* **Task objective**
Go through the data and count each line that has the string "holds". Give that count alone.
----------
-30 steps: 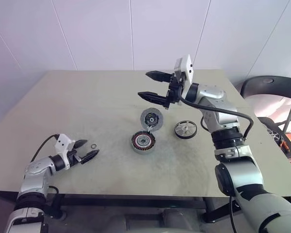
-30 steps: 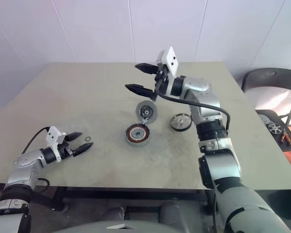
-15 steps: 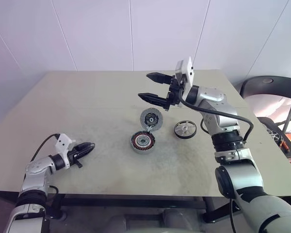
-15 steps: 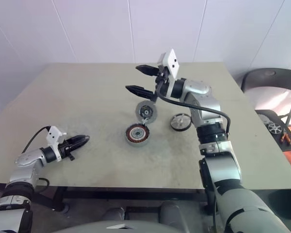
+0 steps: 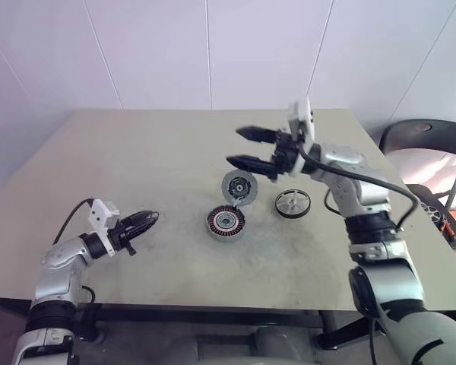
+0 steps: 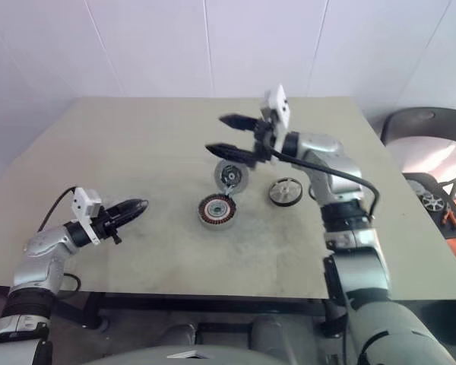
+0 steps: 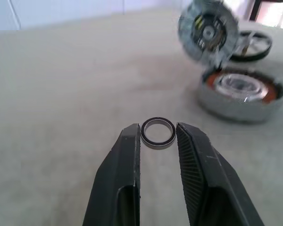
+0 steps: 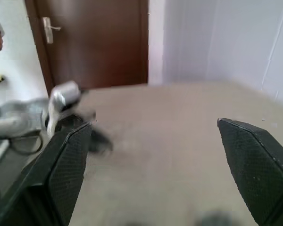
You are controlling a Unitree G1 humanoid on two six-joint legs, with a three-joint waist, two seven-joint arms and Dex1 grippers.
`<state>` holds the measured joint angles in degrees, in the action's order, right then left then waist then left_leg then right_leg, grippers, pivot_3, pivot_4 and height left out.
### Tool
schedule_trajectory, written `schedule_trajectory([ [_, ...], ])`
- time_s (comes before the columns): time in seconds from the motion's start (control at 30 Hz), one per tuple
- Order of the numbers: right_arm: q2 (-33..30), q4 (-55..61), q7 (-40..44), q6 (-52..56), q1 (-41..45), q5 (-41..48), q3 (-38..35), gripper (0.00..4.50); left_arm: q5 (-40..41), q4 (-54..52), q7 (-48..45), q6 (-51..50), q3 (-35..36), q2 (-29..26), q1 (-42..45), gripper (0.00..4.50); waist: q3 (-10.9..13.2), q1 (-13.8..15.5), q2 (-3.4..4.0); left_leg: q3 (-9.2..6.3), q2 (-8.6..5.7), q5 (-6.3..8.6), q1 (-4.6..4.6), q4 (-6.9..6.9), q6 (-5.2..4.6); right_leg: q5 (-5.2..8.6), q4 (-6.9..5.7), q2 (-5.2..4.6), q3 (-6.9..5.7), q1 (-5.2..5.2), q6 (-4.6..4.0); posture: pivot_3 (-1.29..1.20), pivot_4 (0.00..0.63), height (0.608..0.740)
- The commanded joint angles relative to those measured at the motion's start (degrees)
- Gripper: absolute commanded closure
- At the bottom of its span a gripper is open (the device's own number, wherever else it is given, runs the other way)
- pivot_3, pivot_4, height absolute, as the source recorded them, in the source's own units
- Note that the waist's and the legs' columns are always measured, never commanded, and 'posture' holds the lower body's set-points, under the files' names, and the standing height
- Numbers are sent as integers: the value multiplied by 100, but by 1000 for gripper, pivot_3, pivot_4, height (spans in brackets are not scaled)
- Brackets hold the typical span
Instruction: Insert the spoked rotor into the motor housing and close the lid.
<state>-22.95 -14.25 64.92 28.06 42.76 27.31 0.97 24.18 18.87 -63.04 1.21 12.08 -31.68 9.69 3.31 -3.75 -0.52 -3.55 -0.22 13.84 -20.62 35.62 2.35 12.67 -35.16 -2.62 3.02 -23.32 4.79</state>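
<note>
Left gripper raised just off the near-left part of the table, clenched on a small black ring pinched between the fingertips, pointing toward the parts at the table's middle. Right gripper released, fingers spread wide, hovering in the air above and just far of the lid, touching nothing.

Motor housing sitting flat near the table's middle, copper windings facing up. Lid standing tilted on its edge just beyond the housing, its lower rim at the housing's far side, its face turned toward the near-left. Spoked rotor lying flat on the table to the right of the lid and the housing, apart from both, not yet inserted.
</note>
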Motion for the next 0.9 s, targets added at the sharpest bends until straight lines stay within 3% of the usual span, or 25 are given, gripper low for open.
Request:
schedule_trajectory([
  [0.03,-87,551,-53,295,-354,88,95,0,304,-1020,-58,-336,-60,-37,-216,3724,3,-25,5,2,0,0,1,0,0,1,-1,0,0,-1,0,0,0,740],
  [0.3,-492,1452,0,821,-1389,117,381,0,363,-2020,104,-592,-267,89,-536,3724,5,-18,3,3,1,0,0,13,1,3,5,2,1,3,0,0,0,740],
  [0.63,-531,1737,-338,951,-1634,220,252,0,-219,-1162,100,-133,-517,13,-6,3724,9,-19,-2,6,-1,1,-15,29,2,3,16,0,0,1,0,0,0,740],
  [0.9,-518,1786,-419,968,-1664,217,304,0,-219,-906,43,174,-615,131,94,3724,8,19,-3,3,-1,0,-71,38,1,0,11,1,-2,-42,2,0,0,740],
])
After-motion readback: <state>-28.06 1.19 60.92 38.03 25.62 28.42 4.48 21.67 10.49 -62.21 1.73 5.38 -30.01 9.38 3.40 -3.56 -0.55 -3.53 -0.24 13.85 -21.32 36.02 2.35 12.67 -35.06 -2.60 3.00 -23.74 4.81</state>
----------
* **Solution to the exercise**
2